Peter Ainsworth is the Managing Director of EM Applications and is the author of Universities challenged: funding higher education through a free-market ‘graduate tax’.
Clashing with the big stories of Rutnam’s resignation and Boris’s baby, the Department of Education’s release on Saturday 29th February of its latest “research”, got little coverage. This new paper purported to “help students make more informed choices about higher education” and demonstrate “the strength and value of the UK’s world-class universities”. It should be important information, but in reality, it does neither and its significance is in showing that Michelle Donelan, Universities Minister as of 13 February, needs to find her inner Priti Patel and rein in the DofE blob that is stifling reform of the Higher Education Sector.
The problems in the Higher Education sector are well known. The ONS has increased the deficit by £12 billion to take account of the fact that about half of what is paid out in student loans will never be repaid. Nearly two in every five graduates – five years post-graduation – are not in jobs that make use of their education, up from one in three in 2012. Companies report growing skills shortages – and students with their “cancel culture” and “no-platforming” appear ever less tolerant of differing views, an essential component of a mind open to learning.
But the DofE paper addresses none of these issues. Instead, it tries to prove that going to University is a “good financial deal” for students with the headline: “Graduates enjoy £100,000 earnings bonus over lifetime.” Even if that headline were accurate, one would have to wonder why that is such a positive. Given each student “spends” about £50,000 in tuition fees and maintenance, plus another £50,000 in lost earnings over the three years of study, that is a return of £1 per £1 over a c40 year career – adjusted for risk and duration that is a very unattractive rate of return.
Given the Government’s agenda of levelling-up, one would also be inclined to wonder why so much is spent to achieve such a poor rate of return when graduates are in any case the more privileged element in society. Would it not be fairer to share out the student loan subsidies across all 18-year-olds and let them choose the education that suits them?

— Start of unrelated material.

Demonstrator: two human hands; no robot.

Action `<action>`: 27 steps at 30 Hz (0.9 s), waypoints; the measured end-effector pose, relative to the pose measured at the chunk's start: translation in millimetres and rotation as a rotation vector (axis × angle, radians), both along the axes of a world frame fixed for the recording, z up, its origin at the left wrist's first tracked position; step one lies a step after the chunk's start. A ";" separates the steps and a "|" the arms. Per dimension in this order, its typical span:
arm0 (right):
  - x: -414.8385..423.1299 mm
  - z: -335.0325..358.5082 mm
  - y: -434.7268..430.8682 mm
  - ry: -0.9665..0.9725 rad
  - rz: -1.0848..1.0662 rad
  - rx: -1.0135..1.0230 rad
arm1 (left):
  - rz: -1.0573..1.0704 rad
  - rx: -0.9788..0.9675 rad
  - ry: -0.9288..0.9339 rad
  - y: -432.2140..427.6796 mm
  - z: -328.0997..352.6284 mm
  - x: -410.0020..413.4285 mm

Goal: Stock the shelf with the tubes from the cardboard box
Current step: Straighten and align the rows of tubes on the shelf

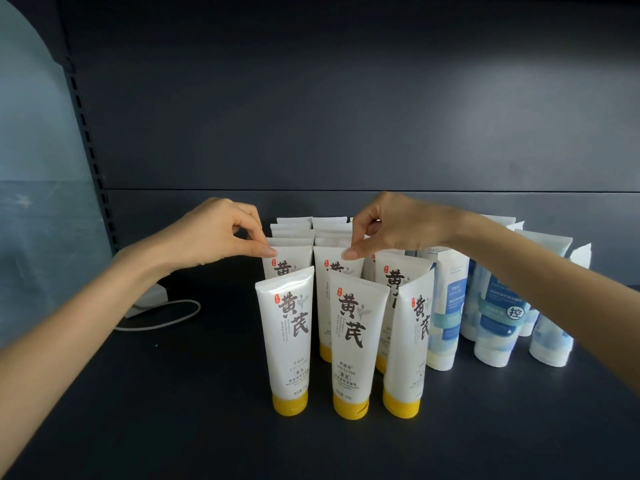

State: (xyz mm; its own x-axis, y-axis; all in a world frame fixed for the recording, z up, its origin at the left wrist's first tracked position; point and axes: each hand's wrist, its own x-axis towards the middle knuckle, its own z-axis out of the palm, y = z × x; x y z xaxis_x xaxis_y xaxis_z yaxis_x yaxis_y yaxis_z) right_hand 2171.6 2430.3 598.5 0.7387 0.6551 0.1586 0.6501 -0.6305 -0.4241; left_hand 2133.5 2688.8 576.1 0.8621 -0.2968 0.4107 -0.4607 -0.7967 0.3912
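Stocking looks well along, judging by what's on the shelf. A block of white plastic tubes w/ yellow caps (353,341) stands cap-down on the dark shelf (173,393), approx. mid-scene: 3 in the near row, more rows behind running toward the far wall. The near-right one tilts a bit.

The left grip (214,233) pinches the flat top edge of the 2nd-row left tube (289,259) btwn thumb & finger. The right grip (398,226) pinches the top of the 2nd-row middle tube (323,292) the same way. Both tubes stand upright in the block, so prob. they're being seated or squared up, not carried.

To the right stands a group of blue-and-white tubes (498,323), also cap-down. Far left lies a white adapter w/ cable (149,296).

The cardboard box isn't in view, so can't tell how many tubes are left to place.
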 end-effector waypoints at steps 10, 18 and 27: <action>-3.6 2.2 -5.1 -0.023 -0.007 -0.061 | -0.030 -0.014 0.039 -3.0 1.7 -3.8; -11.5 20.0 -30.9 0.002 -0.047 -0.138 | -0.043 -0.024 -0.011 -10.9 10.5 -3.7; -12.2 12.2 -33.8 -0.065 -0.150 -0.223 | -0.062 0.239 -0.021 -55.6 9.9 11.5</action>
State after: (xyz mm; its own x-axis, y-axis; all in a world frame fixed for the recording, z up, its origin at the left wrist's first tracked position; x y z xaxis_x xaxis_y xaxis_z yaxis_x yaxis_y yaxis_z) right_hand 2159.4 2396.5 610.7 0.8231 0.5632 0.0730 0.5638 -0.7948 -0.2245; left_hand 2145.1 2633.3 586.0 0.8313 -0.4398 0.3398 -0.5175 -0.8355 0.1845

The “£100,000 earnings bonus” is in any case misleading. The paper admits that, for 20 per cent of students, attending university is a money-losing proposition, so that £100,000 is not a guarantee. And the calculation relies on some questionable assumptions. For example, a big driver of the gain to higher education arises from the fact that a higher proportion of graduates participate in the workforce. But rather than recognise that some people, mainly women, choose, for cultural or personal reasons, never to work outside the home, the study assumes that that decision is a consequence of the fact that they did not attend university rather than the reason that they did not attend university.
A better way to establish whether UK Universities really do exhibit “strength and value” would be to test if universities actually teach something useful. This would be easy to do as progressive firms such as PWC with its “Head Start” scheme offer a route into the professions without the need for a degree. A comparison of earnings outcomes versus time and educational cost between an accountant who took a degree and one who did not, would clearly establish whether the former had gained anything from their additional years of study.

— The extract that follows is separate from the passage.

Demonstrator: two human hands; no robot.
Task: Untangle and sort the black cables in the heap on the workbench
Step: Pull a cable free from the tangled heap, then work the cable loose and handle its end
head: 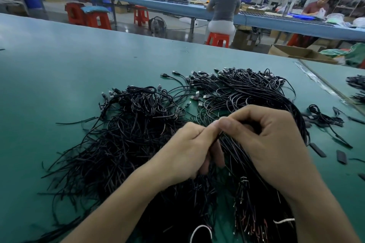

Further, the report accepts that a large part of the financial return to the average student arises out of the loss the government makes on student loans and it notes that medical students have the highest average returns while teachers and nurses have very reliable returns – without considering that all of these are government policy decisions. The Government could raise average returns by making loan repayment terms easier (as Theresa May did) or reduce them by demanding more is repaid. They could raise returns by paying NHS doctors more or reduce returns by paying them less. None of this tells us anything about the value add of university nor about how certain future returns might be.
Allowing the blob to design studies to generate attractive headlines and not address the real issues will not end well. In the US, our main competitor in higher education, there is a revolution underway. Senator Marco Rubio and others have put forward a bill that will encourage American universities to share in the risk their students face by accepting payment through income share agreements. By aligning interests this approach encourages improvements in courses, in course delivery, and in career support.
Purdue University pioneered this approach and now offers courses in 150 majors – proof that any subject can be economic to teach this way. Google-funded Lambda School, paid entirely through income share agreements, has just raised a further $100 million to expand its offerings. You don’t need to be a super-forecaster to see where this is going. If Michelle Donelan wants to save our HE sector from being Netflix’d she needs to get a grip on her department, stop wasting money on self-justification and instruct her team to focus on risk-sharing to remain competitive.